Palate: liquid rye bread on the palate is an unerring description; it’s truly full of spiciness goodness. The cinnamon comes through again but in sweet lozenge form; certainly not overpowering. The nutmeg and some peppermint are also quite prevalent with a lingering of yet more black pepper. Some slight sweetness too though with hints of citrus peel.
Finish: some wasabi peans with a long-lasting measure of black pepper give it a medium length finish.
Admittedly, on their own bottle, they suggest the main characteristic of the whisky is liquid rye bread, and it’s not hard to distinguish. The note is fantastic, and whilst it’s an often-distinctive note of a rye whisky, the danish origin ensures this is like nothing I’ve ever tasted before. The balance appears to be extremely calculated, there’s the right level of spice, sweetness and beautiful heat which genuinely dances on the palate. The pepper just sits at every stage and gives it a glorious depth that generates a lasting heat throughout.

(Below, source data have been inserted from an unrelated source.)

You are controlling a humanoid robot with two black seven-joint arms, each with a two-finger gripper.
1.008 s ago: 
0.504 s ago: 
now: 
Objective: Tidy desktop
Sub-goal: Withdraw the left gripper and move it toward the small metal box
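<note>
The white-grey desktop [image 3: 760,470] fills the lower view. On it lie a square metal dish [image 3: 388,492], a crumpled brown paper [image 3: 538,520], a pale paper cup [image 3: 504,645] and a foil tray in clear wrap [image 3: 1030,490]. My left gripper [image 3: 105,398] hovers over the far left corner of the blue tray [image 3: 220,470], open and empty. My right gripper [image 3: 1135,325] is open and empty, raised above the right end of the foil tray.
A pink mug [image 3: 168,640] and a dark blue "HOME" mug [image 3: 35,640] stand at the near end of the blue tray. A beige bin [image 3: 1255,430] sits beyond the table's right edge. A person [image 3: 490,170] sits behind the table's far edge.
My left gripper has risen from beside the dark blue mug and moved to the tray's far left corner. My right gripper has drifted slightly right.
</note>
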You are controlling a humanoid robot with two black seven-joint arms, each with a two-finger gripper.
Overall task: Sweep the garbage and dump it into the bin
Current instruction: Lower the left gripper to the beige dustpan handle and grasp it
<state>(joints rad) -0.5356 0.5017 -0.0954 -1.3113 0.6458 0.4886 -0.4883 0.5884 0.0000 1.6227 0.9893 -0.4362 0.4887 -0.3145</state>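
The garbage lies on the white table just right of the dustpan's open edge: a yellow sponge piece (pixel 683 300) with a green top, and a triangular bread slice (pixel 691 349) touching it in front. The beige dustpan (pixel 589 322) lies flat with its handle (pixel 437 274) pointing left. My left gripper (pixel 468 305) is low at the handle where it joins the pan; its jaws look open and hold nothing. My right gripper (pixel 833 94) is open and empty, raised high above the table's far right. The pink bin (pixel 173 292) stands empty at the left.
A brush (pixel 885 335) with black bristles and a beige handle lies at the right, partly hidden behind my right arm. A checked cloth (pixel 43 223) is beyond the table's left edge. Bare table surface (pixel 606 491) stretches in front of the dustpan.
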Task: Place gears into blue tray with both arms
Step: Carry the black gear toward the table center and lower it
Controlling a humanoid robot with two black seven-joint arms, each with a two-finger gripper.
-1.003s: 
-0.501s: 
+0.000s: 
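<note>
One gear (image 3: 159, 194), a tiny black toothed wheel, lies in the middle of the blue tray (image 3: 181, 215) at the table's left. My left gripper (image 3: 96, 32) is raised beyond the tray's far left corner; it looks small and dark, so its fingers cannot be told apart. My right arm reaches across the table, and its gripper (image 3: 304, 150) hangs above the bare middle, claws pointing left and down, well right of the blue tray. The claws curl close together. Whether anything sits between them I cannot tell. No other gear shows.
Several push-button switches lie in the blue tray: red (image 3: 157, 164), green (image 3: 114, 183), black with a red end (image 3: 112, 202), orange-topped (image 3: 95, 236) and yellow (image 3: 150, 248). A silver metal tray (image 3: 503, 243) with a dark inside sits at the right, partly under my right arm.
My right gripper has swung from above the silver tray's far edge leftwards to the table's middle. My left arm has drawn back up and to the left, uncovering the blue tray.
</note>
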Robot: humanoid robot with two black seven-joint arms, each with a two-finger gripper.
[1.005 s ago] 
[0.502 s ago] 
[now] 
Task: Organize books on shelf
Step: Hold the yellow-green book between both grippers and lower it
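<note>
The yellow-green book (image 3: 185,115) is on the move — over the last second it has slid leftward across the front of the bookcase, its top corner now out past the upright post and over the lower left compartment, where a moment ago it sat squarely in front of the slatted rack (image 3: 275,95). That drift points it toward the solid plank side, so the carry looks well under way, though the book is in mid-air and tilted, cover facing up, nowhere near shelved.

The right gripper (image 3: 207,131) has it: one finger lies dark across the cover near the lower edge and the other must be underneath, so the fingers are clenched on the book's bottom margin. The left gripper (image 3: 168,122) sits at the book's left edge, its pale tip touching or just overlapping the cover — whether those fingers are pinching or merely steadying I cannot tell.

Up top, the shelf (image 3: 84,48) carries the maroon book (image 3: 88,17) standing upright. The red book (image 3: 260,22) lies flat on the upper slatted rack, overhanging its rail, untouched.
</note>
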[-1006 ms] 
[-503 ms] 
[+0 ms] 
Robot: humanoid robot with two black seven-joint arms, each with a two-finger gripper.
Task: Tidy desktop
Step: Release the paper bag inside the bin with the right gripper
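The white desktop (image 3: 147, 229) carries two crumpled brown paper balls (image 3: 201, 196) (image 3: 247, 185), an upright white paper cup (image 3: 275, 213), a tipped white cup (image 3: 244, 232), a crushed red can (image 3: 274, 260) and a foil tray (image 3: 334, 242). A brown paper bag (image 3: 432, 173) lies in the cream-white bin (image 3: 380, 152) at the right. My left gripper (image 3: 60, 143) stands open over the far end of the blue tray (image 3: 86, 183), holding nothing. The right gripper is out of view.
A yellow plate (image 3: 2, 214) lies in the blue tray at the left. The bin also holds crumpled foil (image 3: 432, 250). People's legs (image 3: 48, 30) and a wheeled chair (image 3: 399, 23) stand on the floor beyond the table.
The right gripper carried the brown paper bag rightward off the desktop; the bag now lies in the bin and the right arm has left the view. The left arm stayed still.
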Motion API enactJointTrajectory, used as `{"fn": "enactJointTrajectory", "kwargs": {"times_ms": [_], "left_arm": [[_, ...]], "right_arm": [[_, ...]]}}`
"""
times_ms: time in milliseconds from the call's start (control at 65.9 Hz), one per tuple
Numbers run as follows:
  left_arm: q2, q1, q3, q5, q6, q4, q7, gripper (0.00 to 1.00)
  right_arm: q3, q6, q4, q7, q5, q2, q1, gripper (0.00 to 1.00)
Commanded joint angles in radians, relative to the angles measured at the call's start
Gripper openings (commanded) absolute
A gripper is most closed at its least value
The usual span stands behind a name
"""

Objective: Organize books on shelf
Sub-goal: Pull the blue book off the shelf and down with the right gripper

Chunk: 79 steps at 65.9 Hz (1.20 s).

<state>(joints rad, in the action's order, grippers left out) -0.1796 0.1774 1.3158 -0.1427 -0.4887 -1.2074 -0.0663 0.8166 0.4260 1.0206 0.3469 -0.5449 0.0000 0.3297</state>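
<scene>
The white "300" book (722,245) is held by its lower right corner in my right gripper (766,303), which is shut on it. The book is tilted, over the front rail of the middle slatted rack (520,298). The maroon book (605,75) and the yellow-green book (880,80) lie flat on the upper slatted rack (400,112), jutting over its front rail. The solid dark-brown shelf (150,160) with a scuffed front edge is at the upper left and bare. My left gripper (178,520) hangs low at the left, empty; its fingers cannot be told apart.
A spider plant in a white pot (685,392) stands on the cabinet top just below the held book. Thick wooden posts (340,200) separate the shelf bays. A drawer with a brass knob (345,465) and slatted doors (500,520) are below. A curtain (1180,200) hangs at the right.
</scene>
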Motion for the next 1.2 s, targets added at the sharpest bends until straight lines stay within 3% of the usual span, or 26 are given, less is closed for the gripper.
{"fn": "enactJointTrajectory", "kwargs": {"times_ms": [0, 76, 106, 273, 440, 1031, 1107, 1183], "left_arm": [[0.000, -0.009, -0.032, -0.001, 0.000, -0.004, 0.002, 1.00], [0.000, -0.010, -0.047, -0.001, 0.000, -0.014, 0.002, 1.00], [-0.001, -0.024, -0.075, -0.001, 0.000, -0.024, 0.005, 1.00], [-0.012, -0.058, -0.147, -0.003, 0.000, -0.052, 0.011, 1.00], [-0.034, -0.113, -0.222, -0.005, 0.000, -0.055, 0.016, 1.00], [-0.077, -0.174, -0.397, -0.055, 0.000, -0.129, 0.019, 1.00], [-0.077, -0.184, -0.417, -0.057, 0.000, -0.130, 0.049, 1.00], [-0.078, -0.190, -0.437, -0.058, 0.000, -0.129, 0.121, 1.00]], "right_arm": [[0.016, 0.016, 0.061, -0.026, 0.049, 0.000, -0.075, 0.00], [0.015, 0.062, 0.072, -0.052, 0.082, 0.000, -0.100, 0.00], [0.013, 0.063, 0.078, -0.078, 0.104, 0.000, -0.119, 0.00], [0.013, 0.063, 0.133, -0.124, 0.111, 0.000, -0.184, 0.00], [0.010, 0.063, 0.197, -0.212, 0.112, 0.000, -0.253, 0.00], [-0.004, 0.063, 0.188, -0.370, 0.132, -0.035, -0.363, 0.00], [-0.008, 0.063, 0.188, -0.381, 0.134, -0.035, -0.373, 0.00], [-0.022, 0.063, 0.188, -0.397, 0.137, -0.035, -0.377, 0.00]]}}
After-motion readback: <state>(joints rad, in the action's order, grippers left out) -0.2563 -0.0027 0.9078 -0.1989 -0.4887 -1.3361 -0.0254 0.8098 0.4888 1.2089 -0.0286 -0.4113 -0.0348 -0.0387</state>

For me, this is probably one of, if not then the nicest rye I’ve tried to date. Everything just seems to be in proportion. What’s not to like about this brand? Looking beyond the whisky, the guys who make Stauning just seem to be so likeable, so pure and so enthusiastic about making whisky to make their country proud; I am all for it. In terms of price, I’d say this is fairly priced, possibly a little more for a rye whisky but I’ll give them the benefit of the doubt.
“Denmark is like a secret little place with its own special language”, and this whisky certainly speaks its own language. I am massively looking forward to trying more of the Stauning range and visiting them…and to sticker my own bottle!